При желании он мог становиться неподражаемым фигляром. Однако в двадцатом веке остряк в духе Конгрива или Вичерли (Вильям Конгрив (1670–1728), Вильям Вичерли (1640–1715) — английские драматурги эпохи реставрации Стюартов, авторы многочисленных комедий) обязан превосходить самих мэтров: он должен быть наделен блеском, величием, безумной надеждой. Зайдя слишком далеко, дерзкая шутка порой становится жалкой. Когда Беркли, распалившись от вина, принимался важничать на стене позади него появлялась и начинала расти тень всадника, пускавшегося в дикий галоп, словно скакун происходил из благородного поголовья и его отец звался Росинантом. Но сам Беркли, неутомимый шутник, страдал в Африке от одиночества, был, в сущности, инвалидом — у него пошаливало сердце, и его ненаглядная ферма на склоне горы Кения постепенно переходила в лапы банков, хотя он отказывался пугаться собственной тени.
Маленький, худенький, рыжеволосый, с узкими ладонями и ступнями, Беркли всегда сохранял прямую осанку, д'артаньяновский поворот головы, повадки непобедимого дуэлянта. Ходил он бесшумно, как кот, и, как все коты, умел превращать любое помещение, где находился, в образец комфорта, словно сам был источником тепла и радости. Если бы Беркли присел рядом с вами на дымящиеся руины вашего дома, вы бы и там почувствовали себя благодаря его присутствию в тепле и уюте. Когда он пребывал в благодушном настроении, то казалось, что он сейчас заурчит, как избалованный кот; когда он хворал, то это было не просто печально, это было трагедией, как болезнь вашего кота. Он не был отягощен принципами, зато нес тяжкий груз предрассудков, опять-таки в кошачьем стиле.

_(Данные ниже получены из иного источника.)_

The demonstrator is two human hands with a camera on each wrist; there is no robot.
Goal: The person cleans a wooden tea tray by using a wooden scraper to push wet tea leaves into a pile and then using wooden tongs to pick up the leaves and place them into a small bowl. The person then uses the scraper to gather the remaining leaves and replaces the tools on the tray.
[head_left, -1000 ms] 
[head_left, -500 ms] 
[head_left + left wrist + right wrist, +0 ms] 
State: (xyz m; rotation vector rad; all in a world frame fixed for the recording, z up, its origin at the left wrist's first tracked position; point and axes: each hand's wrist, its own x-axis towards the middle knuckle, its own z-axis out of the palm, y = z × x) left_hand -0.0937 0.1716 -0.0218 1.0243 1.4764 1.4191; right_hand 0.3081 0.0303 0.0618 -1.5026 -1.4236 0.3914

Если Беркли казался рыцарем времен Стюартов, то Денис хорошо смотрелся бы на фоне еще более старинного пейзажа, из эпохи королевы Елизаветы. Ему пошло бы прохаживаться рука об руку с сэром Филиппом или Фрэнсисом Дрейком. Его оценили бы и в елизаветинскую эпоху, ибо тогдашним людям он напоминал бы о древности, об Афинах, о которых они грезили и писали. Денис гармонично, не испытывая ни малейшего неудобства, разместился бы в любом периоде развития человеческой цивилизации вплоть до начала девятнадцатого века. В любой век он стал бы видной персоной благодаря своей спортивности, музыкальности, любви к искусству и бесстрашию. В наше время он тоже обращал на себя внимание, но уже далеко не везде. Друзья постоянно зазывали его назад, в Англию, составляли для него заманчивые карьерные планы, но его приковала к себе Африка.
Особенная, инстинктивная привязанность, которую все африканцы питали к Беркли, Денису и еще нескольким подобным им белым, наводила меня на мысль, что люди из прошлого, причем любой давности, сумели бы лучше понять цветные народы и полюбить их, чем это доступно нам, детям индустриального века. Изобретение парового двигателя ознаменовало развилку дорог; с этого момента расы двинулись в разные стороны и успели основательно разойтись.